Open piskvorky opened 13 years ago
Hi M. Řehůřek, thank you for opening an issue for automated dimensionality setting. Pierre-Yves Lafleur (pierreyves.lafleur.1@gmail.com) and I (christian.perreault.2@gmail.com) are currently trying to implement MDL with Gensim and test it. In a few days, we should be able to provide an answer in our context (small corpora) to your question "Is MDL robust enough, across several corpora?" Does anyone one ever created a method to automate number of topics setting with LSA?
Great, getting rid of an extra parameter in LSA would be really cool!
Also note that @dedan added an easy way to select an LSA submodel (train on K topics, but use only L <= K topics for transformations). It is in commit https://github.com/piskvorky/gensim/commit/7711cbd4f8293b1c2b511ea1afd067938cf60f88 . You simply set the lsa_model.numTopics
attribute to some lower number.
@cperreault Would you still like to add MDL to gensim?
Yes, I would be interested! I would have to dive again in Gensim. I wrote an automatic number of topics "chooser", based on MDL, in my Master's thesis (http://www.theses.ulaval.ca/2013/29936/ - in French!). It is currently very custom implementation: analyzing a corpus with an increasing k, and storing results in a MySQL DB. If there is interest, I could contribute time and effort to (try to) implement it in a Gensim "native" way.
Oh yes, we're still interested. Thanks!
Depending on what the "analysis" entails, we could even make this the default behaviour. There's no need to re-train models with LSA just to tweak k
(the topic spaces are conveniently nested, as mentioned above), so hopefully this analysis doesn't take much extra time?
@cperreault Hi, can we use the automatic number of topics "chooser" now ?

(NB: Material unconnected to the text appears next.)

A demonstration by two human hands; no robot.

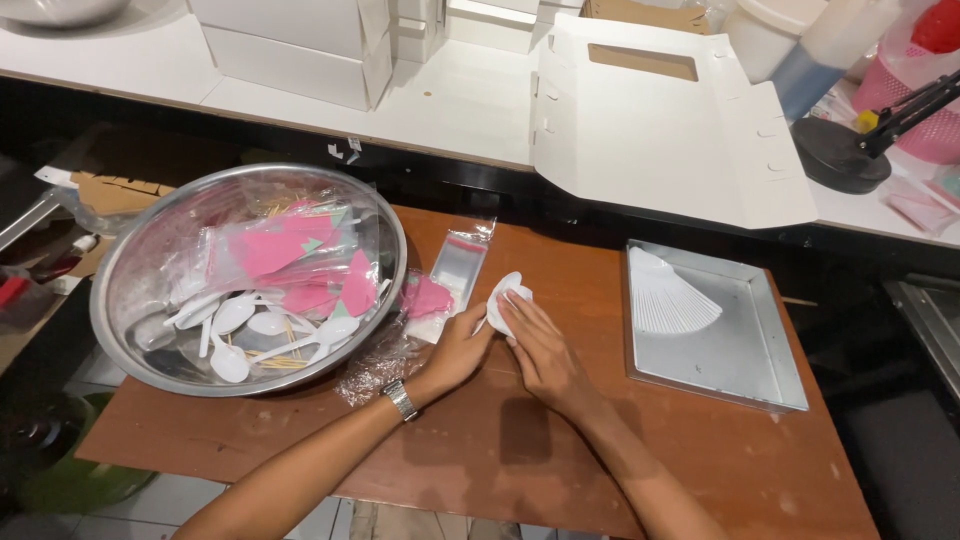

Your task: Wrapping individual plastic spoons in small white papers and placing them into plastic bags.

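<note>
White folded paper piece point(507, 300) pinched in fingers of both left hand point(458, 350) and right hand point(541, 355), brown wooden worktop point(560, 440), clear red-edged plastic sleeve point(457, 268) just beside.

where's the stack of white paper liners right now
The fanned stack of white paper liners lies in the upper left corner of the metal tray, on the right side of the brown table, to the right of both hands.

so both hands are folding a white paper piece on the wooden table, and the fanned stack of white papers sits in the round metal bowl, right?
Not quite. The head view shows the fanned stack in the rectangular metal tray; the round bowl holds spoons. Left hand and right hand do hold the white paper piece.
</note>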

@ljdawn @piskvorky. Hi! Sorry for my late response. I did not reworked on it and I don't expect to have time until a few months from now. However, if you think this could be useful, in the short term I can explain the simple principle that guided "my" automatic number of topics (k) chooser. (It is explained in my Master's thesis in French (see link above)) A given corpus is analyzed (LSA) with an increasing k, starting from k=1. For each k, the distribution of (dis)similarities among documents is calculated and rounded at each .1 between 0 and 1. The lowest k that allows most of documents to be considered dissimilar (between 0 and 0.1) is chosen. This is not rocket science, I know. It gave me interesting results among thousands of corpora analyzed, and, at least, a way to automatize analysis and a base of comparison between corpora. What do you think?
FYI @dsquareindia this is related to your recent work on selecting the number of topics through coherence.

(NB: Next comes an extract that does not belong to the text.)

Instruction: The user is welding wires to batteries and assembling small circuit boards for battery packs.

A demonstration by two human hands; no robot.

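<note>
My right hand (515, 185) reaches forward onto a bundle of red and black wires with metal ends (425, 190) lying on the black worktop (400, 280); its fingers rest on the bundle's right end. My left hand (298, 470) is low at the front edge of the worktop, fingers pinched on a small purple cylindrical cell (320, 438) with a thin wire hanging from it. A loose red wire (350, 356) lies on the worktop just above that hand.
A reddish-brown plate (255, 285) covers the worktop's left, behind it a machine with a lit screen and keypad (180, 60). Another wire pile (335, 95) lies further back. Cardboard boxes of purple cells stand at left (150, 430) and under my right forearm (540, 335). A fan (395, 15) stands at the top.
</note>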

Yes coherence can surely be used as an automatic "chooser" for LSA as well. We could choose the number of topics corresponding to the best coherence from 100 topics. I'll test it out on LSA and get back here. Currently I've only tested it out on LDA but I think with LSA it'll work better.
It would be nice to compare coherence to the approach of @cperreault
LSA topics have no interpretation, so I don't think "coherence" (as in, semantically interpretable topics) makes much sense.
Try the automated dimensionality setting for Latent Semantic Analysis, via MDL:
http://www.springerlink.com/content/500651582r310t05/
This means: reproduce Fig.1 from that article. See what it does on the Lee corpus. Does the curve make sense? Is MDL robust enough, across several corpora?